I have never been able to set up amp gains with a multimeter.
I've tried many different times, with many different systems, and many different multimeters.

Each time, I can't get above 7 volts. And then sometimes the meter will go into OL (overload).

I'm not sure what I'm doing wrong.

I've followed a bunch of different articles and tutorials and they all say the same thing.
Square root of RMS watts X Ohms.

Earlier today, I went out and tired it again.
I'm using the Rockford Prime 1200.1D and a 2 Ohm load.
800watts X 2 = 1600
the square root of that is 40.

Using a Fluke 88, I've checked the range settings and set for AC volts and in Auto, 300v and 40v I can't get above 7 or so with the gain full up.
So let's pretend that the meter is off by a factor of 10. If I set it at 4 volts, it's like only 1/4 the way up.
This happens every time I try this.
And with every amp, this leaves the gains at only 1/4 way up.

Anybody got any sugestions?



thanks!
 
Hello all,

I have never been able to set up amp gains with a multimeter.
I've tried many different times, with many different systems, and many different multimeters.

Each time, I can't get above 7 volts.

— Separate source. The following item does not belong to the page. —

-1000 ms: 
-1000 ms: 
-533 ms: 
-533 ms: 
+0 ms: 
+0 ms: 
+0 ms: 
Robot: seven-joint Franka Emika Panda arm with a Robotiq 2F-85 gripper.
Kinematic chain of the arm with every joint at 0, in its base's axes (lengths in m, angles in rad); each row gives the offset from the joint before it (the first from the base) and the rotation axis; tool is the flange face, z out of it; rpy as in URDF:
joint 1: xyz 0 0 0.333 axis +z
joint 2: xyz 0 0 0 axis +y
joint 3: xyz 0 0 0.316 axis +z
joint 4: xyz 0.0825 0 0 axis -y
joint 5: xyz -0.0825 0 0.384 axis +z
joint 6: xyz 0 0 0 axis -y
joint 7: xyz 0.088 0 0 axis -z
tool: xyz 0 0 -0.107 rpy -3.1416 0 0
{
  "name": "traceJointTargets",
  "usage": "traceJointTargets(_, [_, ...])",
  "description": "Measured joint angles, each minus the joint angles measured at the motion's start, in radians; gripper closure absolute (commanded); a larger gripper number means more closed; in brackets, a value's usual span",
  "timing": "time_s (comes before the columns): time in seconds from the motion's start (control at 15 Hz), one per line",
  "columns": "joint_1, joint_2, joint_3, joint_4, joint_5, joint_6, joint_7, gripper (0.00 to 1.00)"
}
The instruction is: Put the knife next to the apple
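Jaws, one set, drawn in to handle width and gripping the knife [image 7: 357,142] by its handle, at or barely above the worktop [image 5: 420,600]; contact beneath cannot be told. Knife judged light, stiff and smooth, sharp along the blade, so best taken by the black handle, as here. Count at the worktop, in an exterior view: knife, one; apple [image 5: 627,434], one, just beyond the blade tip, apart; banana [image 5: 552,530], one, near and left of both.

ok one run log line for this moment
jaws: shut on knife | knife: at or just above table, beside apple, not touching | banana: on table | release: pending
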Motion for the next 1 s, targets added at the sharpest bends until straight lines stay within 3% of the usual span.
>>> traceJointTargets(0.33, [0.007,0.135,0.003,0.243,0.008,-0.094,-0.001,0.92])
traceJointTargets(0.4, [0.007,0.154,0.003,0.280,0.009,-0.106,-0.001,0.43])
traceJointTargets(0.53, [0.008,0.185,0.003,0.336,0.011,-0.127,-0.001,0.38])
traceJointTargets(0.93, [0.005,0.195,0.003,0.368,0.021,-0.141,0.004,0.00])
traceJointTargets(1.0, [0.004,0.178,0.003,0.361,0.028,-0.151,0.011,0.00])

And then sometimes the meter will go into OL (overload).

I'm not sure what I'm doing wrong.

I've followed a bunch of different articles and tutorials and they all say the same thing.
Square root of RMS watts X Ohms.

Earlier today, I went out and tired it again.
I'm using the Rockford Prime 1200.1D and a 2 Ohm load.
800watts X 2 = 1600
the square root of that is 40.

Using a Fluke 88, I've checked the range settings and set for AC volts and in Auto, 300v and 40v I can't get above 7 or so with the gain full up.
So let's pretend that the meter is off by a factor of 10. If I set it at 4 volts, it's like only 1/4 the way up.
This happens every time I try this.
And with every amp, this leaves the gains at only 1/4 way up.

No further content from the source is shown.